JIYIK CN >

Current Location:Home > Learning > ALGORITHM >

Base64 encoding pitfalls: ID card number fuzzy query

Author:JIYIK Last Updated:2025/03/19 Views:

First, I will dig out the pits I encountered in the project. In our project, there is such a requirement that the user's ID number cannot be stored in plain text when it is stored in the database. In view of such a requirement, it is natural for us to encode the ID number with base64 encoding and then store it in the database.

After the above processing, we thought there would be no problem. However, since we did not know the encoding principle of base64 encoding very well, we fell into a pit we dug for ourselves in the following development process. The new requirement is this: user information can be fuzzily queried by the last 4 or 6 digits of the ID number, and of course, the user's information can also be found by the complete ID number. It is of course easy to search by the complete ID number. Just base64 encode the input ID number and then search it in the database. |

However, is it feasible to encode the last 4 or 6 digits of the ID number and then match it in the data table using the like keyword? Of course, we did this at the beginning. We took it for granted that the string after the base64 encoding of the complete ID number contains the string of the last 4 or 6 digits of the base64 encoding. For example, encode an ID number first:

<?php
    echo base64_encode('153933199401281934');
    // output --- MTUzOTMzMTk5NDAxMjgxOTM0

Then encode the last 6 digits

<?php
    echo base64_encode('281934');
    // output --- MjgxOTM0j

The result was the same as expected. So I was very happy to use like to match it. But when I encoded the last 4 digits, I found that the result was abnormal.

<?php
    echo base64_encode('1934');
    // output --- MtkzNA==

The base64 encoding string of the complete ID card number does not contain the encoding string of the last four digits. This means that directly using LIKE to match does not work.

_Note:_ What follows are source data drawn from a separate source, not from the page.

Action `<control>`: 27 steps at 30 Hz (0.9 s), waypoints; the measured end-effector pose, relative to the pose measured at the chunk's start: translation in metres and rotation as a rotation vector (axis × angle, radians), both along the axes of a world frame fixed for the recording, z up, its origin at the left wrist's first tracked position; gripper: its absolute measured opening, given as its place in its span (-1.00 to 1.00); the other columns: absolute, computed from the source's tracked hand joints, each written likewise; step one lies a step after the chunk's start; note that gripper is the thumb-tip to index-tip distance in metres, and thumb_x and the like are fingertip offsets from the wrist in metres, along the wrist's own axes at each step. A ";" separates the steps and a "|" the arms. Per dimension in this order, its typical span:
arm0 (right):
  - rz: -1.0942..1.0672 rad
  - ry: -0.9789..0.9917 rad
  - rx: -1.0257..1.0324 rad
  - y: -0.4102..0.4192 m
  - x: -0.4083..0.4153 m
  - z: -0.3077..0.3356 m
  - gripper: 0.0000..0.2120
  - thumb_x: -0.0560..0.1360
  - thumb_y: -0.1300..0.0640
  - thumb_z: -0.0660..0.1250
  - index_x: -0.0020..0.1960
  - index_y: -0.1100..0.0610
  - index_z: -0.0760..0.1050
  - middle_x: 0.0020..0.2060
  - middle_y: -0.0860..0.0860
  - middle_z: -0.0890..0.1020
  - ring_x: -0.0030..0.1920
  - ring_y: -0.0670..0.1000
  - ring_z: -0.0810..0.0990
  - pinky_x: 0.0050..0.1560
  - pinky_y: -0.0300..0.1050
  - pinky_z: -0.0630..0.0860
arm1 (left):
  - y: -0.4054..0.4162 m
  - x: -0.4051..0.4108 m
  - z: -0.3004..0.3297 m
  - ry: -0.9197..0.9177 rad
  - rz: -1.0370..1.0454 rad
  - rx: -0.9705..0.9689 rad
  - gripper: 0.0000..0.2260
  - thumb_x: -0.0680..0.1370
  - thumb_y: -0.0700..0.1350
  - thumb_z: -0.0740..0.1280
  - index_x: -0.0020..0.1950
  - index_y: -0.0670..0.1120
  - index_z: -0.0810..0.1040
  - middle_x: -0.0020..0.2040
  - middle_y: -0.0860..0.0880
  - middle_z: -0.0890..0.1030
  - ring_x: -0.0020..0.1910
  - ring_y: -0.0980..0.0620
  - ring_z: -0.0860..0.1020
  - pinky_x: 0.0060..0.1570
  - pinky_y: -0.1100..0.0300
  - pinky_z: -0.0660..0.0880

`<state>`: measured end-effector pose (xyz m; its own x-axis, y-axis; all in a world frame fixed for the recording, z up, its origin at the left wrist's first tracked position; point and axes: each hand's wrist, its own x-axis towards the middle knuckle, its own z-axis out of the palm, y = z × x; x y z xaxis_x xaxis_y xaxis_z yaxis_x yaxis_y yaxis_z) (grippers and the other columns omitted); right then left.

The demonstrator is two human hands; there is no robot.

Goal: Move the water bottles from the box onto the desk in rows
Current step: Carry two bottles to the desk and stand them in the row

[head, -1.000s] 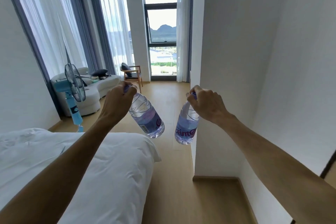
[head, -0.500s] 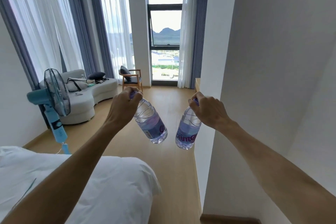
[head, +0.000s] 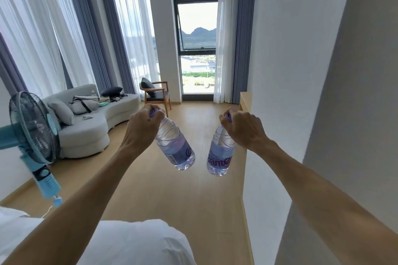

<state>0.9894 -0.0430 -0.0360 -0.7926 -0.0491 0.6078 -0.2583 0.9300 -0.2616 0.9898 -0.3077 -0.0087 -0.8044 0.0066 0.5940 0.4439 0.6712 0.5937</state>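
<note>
Both bare arms are reaching forward; the left hand (head: 143,128) and right hand (head: 243,129) are each gripping a bottle by its neck.

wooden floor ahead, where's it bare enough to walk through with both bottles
The light wooden floor is bare down the middle, between the curved white sofa and the white wall, up to the dark-framed window. Tighter on the left: the blue standing fan and the white bed corner.
</note>
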 end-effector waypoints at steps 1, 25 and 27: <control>0.014 -0.002 -0.004 0.002 -0.024 -0.002 -0.69 0.63 -0.06 0.12 0.02 0.15 0.49 -0.13 0.08 0.67 -0.22 0.10 0.64 -0.25 -0.10 0.56 | 0.003 -0.022 -0.001 -0.006 0.013 -0.005 -0.81 0.61 -0.08 0.20 0.04 -0.14 0.56 -0.16 -0.07 0.59 -0.28 0.10 0.47 -0.30 0.25 0.41; 0.027 0.014 0.085 0.031 -0.536 -0.007 -0.69 0.64 -0.06 0.10 -0.05 0.14 0.46 -0.29 0.06 0.59 -0.38 0.05 0.52 -0.30 -0.01 0.54 | 0.024 -0.529 -0.013 -0.064 0.087 0.037 -0.82 0.59 -0.03 0.22 -0.01 -0.08 0.56 -0.25 0.05 0.54 -0.25 0.14 0.46 -0.33 0.23 0.31; 0.015 0.009 0.060 0.039 -0.579 -0.010 -0.71 0.63 -0.06 0.11 -0.08 0.12 0.44 -0.29 0.04 0.59 -0.40 0.01 0.49 -0.34 -0.06 0.49 | 0.028 -0.578 -0.011 -0.068 0.058 0.036 -0.83 0.59 -0.02 0.22 -0.02 -0.07 0.55 -0.26 0.06 0.54 -0.26 0.13 0.47 -0.33 0.21 0.32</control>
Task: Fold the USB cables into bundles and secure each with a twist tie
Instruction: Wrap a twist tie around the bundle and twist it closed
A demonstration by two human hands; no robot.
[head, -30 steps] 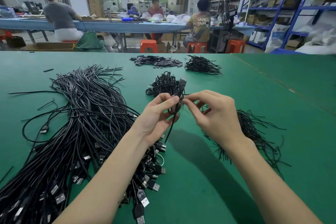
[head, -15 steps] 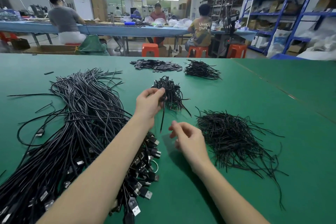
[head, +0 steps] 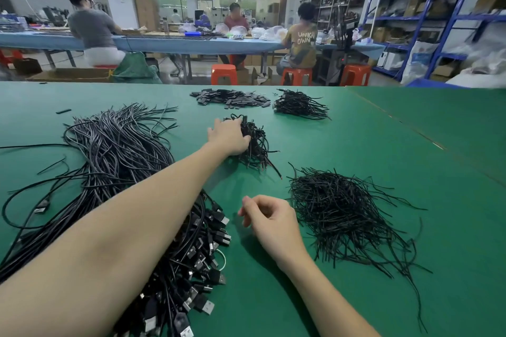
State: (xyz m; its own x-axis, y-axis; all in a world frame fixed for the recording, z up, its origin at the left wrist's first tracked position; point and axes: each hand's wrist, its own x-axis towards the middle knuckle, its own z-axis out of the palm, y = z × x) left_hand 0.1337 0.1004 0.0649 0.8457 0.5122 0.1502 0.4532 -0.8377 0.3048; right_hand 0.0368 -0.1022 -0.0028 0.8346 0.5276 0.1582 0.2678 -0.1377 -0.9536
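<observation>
A green felt-covered worktable fills a workshop with blue metal shelving. The left hand reaches out onto the small heap of bundled black USB cables, seemingly gripping one; the right hand rests loosely curled, holding nothing, beside loose black twist ties

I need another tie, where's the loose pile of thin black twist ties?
In the head view, the pile of thin black twist ties lies on the green table, just right of the right hand.

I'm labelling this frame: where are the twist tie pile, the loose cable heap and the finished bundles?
twist tie pile (head: 339,210): head view, dense middle.
loose cable heap (head: 117,150): head view, mid-strands.
finished bundles (head: 257,139): head view, top of pile.
</observation>
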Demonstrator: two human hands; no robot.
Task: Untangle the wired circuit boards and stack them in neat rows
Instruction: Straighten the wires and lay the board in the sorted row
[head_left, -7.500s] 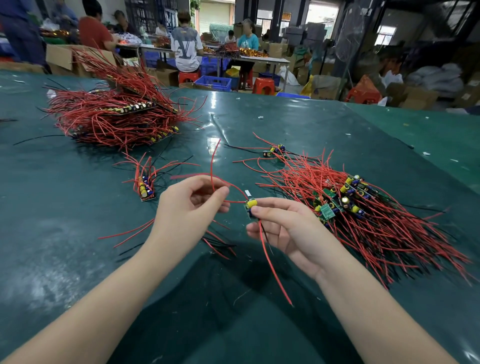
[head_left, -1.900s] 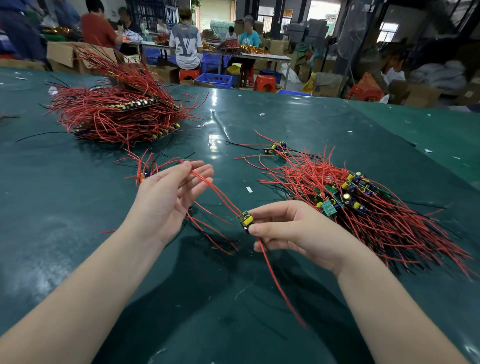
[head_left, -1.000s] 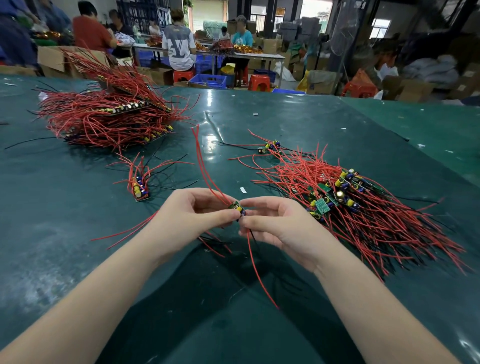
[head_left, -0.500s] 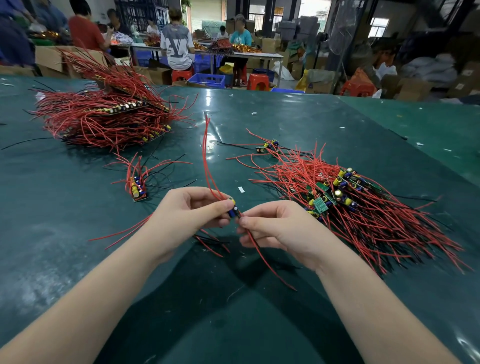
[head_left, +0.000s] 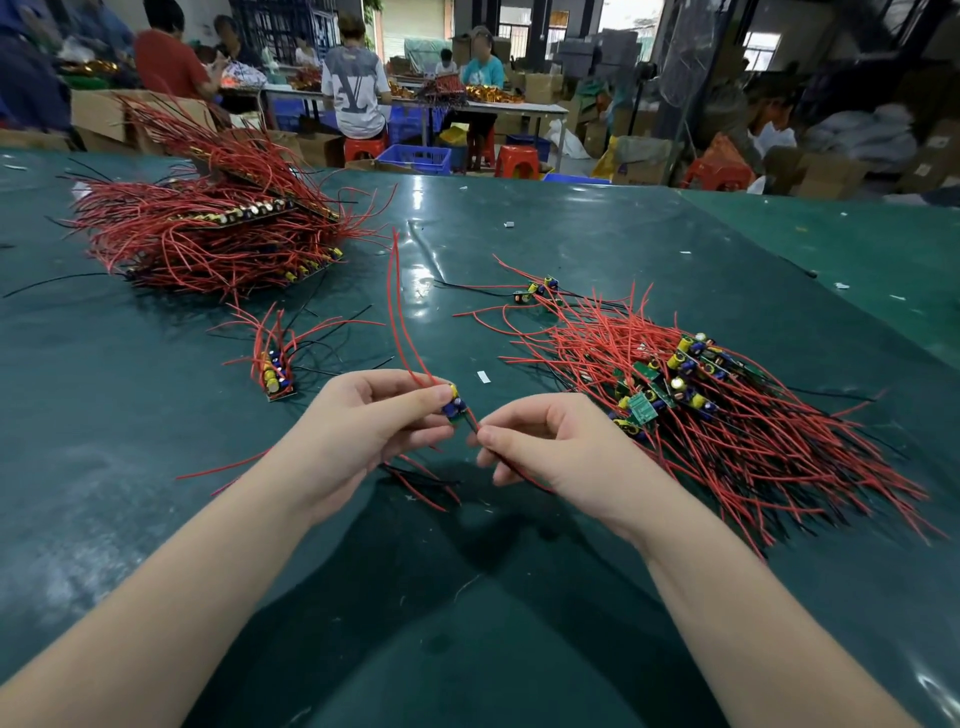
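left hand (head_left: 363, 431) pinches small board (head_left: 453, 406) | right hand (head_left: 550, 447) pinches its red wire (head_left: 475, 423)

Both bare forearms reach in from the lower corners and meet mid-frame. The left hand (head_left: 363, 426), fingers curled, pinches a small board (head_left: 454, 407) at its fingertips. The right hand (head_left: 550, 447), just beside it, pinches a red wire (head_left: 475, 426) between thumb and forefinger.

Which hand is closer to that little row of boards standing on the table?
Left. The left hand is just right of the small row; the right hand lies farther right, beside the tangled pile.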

At this point, I feel it is necessary to understand how base64 is encoded. Only by knowing yourself and your enemy can you win every battle.

Base64 encoding principle

The reason why base64 encoding is called base64 is because it is an encoding method based on 64 characters. These 64 characters are: ABCDEFGHIJKLMNOPQRSTUVWXYZabcdefghijklmnopqrstuvwxyz0123456789+/.

There is a correspondence table between these characters and values, and the entire encoding is carried out according to this correspondence table.

Numeric character Numeric character Numeric character Numeric character
0 A 16 Q 32 g 48 w
1 B 17 R 33 h 45 x
2 C 18 S 34 i 50 y
3 D 19 T 35 j 51 z
4 E 20 U 36 k 52 0
5 F twenty one V 37 l 53 1
6 G twenty two W 38 m 54 2
7 H twenty three X 39 n 55 3
8 I twenty four Y 40 o 56 4
9 J 25 Z 41 p 57 5
10 K 26 a 42 q 58 6
11 L 27 b 43 r 59 7
12 M 28 c 44 s 60 8
13 N 29 d 45 t 61 9
14 O 30 e 46 u 62 +
15 P 31 f 47 v 63 /

Why do we need 64 characters? Because 2 times 6 is 64, which can represent 64 characters. For example, according to the corresponding table above, 000000 corresponds to 'A', 000001 corresponds to 'B', 000002 corresponds to 'C', and 111110 corresponds to '+'.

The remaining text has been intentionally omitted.